Entre essas complicações, estão a diabetes, que atinge 7% da população brasileira, e doenças cardiovasculares, que afetam cerca 14 milhões de pessoas pelo país, segundo dados recentes do Ministério da Saúde.
O infectologista Julio Croda, pesquisador da Fiocruz no Rio de Janeiro, concorda e acrescenta: "Muitas vítimas são idosas também".
Pesquisas recentes identificaram que a pandemia conseguiu diminuir a faixa etária da mortalidade brasileira, movimentando o maior volume de óbitos para o intervalo entre 40 e 79 anos. Antes da pandemia, ele ficava na faixa após os 80 anos.
 
Essas são grandes preocupações sobre os impactos da circulação atual do vírus no Brasil, na visão da infectologista Margareth Dalcolmo, que acabou de ser eleita para uma cadeira na Academia Nacional de Medicina.

"Algumas comorbidades, como a hepatite C ou a hipertensão arterial, por exemplo, estão totalmente fora de controle no país. Isso significa que há mais gente vulnerável", diz Dalcolmo, que também é pesquisadora da Fiocruz.
Até o ano passado, imunossuprimidos, pessoas sem a imunização adequada ou idosos conformavam o perfil da mortalidade por covid-19 no país, segundo ela.

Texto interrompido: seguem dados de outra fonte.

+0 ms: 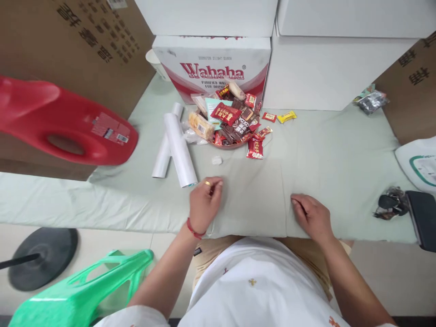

Para Croda, a idade dos doentes colabora na explicação das desigualdades regionais.

O Sul é um bom exemplo: embora tenha uma boa estrutura de saúde pública, além de uma ampla rede de atendimento, a região tem uma taxa de mortalidade relativamente alta (0,58 por 100 mil habitantes).
Na região, 12,1% da população tem mais de 65 anos. É o segundo maior índice do país, de acordo com o Censo 2022, quase empatado com o Sudeste, que tem 12,2%.
"Mas não é apenas a idade, é a comorbidade que pode estar atrelada a ela", diz Croda. Um relatório de 2023 do Conass mostrou que o Brasil teve um excesso de 18% em mortes naturais no ano passado.
O dado é calculado comparando os óbitos registrados desta forma e uma expectativa definida a partir de uma média histórica.
Em números absolutos, foram 48 mil mortes a mais do que o esperado.
Para o conselho, isso se explica principalmente pelas vítimas de covid-19, porque as taxas de mortalidade por outras doenças, como cardiovasculares, por exemplo, caíram no mesmo período.